- [Requirement]
Each line of the entries that mentions the string "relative" needs to be reported.

- [Data for analysis]

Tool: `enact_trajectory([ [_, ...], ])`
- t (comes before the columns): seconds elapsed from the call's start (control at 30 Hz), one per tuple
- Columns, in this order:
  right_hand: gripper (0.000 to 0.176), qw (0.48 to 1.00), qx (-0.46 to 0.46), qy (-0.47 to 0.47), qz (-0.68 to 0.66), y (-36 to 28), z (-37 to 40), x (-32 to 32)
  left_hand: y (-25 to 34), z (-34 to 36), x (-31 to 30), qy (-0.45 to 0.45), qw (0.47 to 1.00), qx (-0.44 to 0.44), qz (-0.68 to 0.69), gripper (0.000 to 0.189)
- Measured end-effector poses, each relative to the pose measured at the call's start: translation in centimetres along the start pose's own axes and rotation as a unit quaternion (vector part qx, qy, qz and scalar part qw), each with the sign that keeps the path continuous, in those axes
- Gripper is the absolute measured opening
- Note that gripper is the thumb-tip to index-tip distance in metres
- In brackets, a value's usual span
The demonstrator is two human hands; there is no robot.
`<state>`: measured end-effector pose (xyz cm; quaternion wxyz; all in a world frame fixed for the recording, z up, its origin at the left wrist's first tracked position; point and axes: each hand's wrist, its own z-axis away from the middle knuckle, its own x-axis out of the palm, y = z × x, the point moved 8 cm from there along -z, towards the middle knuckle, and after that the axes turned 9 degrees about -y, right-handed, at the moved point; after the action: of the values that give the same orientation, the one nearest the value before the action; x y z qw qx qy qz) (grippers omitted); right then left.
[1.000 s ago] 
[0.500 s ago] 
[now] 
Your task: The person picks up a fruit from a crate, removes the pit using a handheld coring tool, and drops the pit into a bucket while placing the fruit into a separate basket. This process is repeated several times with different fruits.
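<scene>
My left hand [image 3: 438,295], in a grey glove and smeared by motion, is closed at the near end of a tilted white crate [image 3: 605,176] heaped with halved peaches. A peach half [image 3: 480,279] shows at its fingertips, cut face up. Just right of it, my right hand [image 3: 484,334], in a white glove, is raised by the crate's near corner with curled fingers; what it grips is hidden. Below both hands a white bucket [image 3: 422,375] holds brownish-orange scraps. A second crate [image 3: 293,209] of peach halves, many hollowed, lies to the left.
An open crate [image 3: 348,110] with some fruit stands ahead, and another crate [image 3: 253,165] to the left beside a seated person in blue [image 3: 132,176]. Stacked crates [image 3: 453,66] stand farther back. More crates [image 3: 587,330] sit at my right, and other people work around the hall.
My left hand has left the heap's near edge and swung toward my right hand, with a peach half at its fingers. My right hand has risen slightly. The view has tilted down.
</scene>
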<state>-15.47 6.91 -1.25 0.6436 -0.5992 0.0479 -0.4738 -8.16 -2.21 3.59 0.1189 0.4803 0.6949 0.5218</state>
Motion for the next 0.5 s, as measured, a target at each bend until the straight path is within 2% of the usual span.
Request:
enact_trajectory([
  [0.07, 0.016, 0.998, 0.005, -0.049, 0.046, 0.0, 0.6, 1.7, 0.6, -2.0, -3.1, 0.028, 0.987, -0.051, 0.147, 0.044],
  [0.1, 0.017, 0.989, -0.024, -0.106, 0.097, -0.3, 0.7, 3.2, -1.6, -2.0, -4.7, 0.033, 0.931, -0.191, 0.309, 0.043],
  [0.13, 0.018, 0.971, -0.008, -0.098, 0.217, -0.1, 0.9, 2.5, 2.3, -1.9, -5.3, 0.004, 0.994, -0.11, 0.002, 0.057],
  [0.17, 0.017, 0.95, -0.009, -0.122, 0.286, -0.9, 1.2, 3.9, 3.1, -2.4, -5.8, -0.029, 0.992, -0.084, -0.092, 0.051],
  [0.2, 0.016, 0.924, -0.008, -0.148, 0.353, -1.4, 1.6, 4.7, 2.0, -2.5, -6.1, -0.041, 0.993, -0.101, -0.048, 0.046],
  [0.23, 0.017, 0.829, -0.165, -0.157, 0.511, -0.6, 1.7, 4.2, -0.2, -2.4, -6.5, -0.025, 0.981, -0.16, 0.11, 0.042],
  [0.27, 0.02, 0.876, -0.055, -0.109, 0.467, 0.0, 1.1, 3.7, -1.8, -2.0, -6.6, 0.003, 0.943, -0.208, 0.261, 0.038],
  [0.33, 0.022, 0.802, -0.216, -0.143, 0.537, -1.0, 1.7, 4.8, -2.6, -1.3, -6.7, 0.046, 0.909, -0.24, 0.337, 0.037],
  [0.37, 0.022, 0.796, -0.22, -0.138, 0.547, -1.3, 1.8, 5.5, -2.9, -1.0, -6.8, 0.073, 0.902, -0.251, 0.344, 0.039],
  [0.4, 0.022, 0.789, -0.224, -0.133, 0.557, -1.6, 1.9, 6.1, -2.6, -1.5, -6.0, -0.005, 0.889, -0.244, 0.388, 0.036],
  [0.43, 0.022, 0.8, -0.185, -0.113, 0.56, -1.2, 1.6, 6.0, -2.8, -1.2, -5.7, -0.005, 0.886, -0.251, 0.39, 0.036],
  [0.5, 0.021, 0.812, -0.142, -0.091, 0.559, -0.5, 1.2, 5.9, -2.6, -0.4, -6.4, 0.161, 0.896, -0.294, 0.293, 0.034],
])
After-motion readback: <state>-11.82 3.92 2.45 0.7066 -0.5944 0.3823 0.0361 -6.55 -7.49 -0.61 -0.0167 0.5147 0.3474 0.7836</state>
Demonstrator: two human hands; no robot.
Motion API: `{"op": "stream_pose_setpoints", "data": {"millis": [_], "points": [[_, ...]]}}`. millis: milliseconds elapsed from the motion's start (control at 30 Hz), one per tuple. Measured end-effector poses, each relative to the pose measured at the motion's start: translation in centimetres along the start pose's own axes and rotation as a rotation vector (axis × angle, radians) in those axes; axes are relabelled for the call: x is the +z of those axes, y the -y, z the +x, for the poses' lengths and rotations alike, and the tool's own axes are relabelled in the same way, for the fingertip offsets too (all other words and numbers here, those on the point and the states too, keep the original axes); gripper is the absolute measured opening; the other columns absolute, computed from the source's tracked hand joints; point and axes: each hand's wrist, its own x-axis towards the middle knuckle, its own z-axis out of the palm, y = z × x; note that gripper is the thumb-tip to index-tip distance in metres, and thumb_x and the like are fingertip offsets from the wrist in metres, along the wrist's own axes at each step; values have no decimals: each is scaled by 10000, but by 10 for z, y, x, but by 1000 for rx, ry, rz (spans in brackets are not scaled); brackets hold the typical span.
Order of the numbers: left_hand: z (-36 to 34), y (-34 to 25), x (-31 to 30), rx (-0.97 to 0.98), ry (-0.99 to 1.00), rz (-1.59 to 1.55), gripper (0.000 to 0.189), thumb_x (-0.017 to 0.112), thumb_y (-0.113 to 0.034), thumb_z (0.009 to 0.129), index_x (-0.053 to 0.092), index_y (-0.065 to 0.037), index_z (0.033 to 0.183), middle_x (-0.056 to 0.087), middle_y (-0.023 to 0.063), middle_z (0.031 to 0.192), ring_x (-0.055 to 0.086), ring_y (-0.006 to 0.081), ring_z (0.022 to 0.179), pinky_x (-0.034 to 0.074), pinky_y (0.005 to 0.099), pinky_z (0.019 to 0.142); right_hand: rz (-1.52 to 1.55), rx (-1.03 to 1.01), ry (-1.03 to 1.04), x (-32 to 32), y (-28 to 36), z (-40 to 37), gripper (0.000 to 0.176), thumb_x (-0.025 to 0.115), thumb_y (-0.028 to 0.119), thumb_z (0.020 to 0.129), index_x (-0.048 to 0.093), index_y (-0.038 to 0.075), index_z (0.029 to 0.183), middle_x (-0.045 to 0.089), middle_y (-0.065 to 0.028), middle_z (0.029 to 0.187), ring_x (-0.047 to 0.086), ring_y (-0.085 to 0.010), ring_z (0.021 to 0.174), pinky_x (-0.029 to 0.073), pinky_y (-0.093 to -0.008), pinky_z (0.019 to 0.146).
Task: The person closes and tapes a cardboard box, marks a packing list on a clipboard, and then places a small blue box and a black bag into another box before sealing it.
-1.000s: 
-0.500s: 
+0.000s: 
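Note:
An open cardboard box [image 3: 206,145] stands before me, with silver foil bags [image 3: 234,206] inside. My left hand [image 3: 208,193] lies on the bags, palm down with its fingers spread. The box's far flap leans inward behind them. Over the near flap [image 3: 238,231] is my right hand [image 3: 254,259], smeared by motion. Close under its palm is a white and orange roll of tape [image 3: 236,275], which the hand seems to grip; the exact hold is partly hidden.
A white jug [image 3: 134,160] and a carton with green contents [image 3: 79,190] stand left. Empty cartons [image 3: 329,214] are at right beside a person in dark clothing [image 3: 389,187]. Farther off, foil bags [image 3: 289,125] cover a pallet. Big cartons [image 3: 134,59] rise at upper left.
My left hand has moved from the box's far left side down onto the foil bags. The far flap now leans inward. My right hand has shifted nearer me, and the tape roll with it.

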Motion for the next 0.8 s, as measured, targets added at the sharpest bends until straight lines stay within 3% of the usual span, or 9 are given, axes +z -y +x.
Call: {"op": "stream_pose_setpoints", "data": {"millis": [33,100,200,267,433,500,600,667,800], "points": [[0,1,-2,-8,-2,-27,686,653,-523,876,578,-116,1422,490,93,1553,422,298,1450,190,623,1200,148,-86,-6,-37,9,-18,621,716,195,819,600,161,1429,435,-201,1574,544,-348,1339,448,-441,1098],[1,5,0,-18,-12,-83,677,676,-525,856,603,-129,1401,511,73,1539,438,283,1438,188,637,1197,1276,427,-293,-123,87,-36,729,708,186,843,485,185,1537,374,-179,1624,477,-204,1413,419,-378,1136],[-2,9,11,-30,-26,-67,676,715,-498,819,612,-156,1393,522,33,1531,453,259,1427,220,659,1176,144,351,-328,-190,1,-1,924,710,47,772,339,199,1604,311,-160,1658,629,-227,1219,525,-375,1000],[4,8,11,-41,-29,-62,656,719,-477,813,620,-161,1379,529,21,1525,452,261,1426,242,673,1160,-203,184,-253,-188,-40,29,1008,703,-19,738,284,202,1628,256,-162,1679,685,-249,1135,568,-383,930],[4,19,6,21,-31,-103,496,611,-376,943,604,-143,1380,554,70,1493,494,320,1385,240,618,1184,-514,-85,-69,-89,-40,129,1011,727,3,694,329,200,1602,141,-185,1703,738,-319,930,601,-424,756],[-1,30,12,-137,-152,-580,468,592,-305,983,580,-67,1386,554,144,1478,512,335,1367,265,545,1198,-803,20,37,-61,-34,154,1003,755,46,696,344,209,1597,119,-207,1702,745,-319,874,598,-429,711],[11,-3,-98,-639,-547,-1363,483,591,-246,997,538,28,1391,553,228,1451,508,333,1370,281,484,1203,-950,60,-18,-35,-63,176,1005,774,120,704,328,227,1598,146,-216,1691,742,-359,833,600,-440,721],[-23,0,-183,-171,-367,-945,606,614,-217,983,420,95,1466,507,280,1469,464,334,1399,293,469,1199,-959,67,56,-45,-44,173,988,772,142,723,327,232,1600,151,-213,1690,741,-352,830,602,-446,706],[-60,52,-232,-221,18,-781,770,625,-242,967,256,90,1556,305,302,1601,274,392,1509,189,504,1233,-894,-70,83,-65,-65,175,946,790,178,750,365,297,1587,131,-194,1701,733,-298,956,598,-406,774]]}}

- [Exercise answer]
- Measured end-effector poses, each relative to the pose measured at the call's start: translation in centimetres along the start pose's own axes and rotation as a unit quaternion (vector part qx, qy, qz and scalar part qw), each with the sign that keeps the path continuous, in those axes
Motion API: `{"op": "stream_pose_setpoints", "data": {"millis": [_], "points": [[_, ...]]}}`. millis: milliseconds elapsed from the motion's start (control at 30 Hz), one per tuple. Measured end-effector poses, each relative to the pose measured at the motion's start: translation in centimetres along the start pose's own axes and rotation as a rotation vector (axis × angle, radians) in those axes; axes are relabelled for the call: x is the +z of those axes, y the -y, z the +x, for the poses' lengths and rotations alike, and the tool's own axes are relabelled in the same way, for the fingertip offsets too (all other words and numbers here, those on the point and the states too, keep the original axes); gripper is the absolute measured opening; the other columns absolute, computed from the source's tracked hand joints; point and axes: each hand's wrist, its own x-axis towards the middle knuckle, its own z-axis out of the palm, y = z × x; note that gripper is the thumb-tip to index-tip distance in metres, and thumb_x and the like are fingertip offsets from the wrist in metres, along the wrist's own axes at each step; values have no decimals: each is scaled by 10000, but by 10 for z, y, x, but by 1000 for rx, ry, rz (spans in brackets are not scaled); brackets hold the typical span.

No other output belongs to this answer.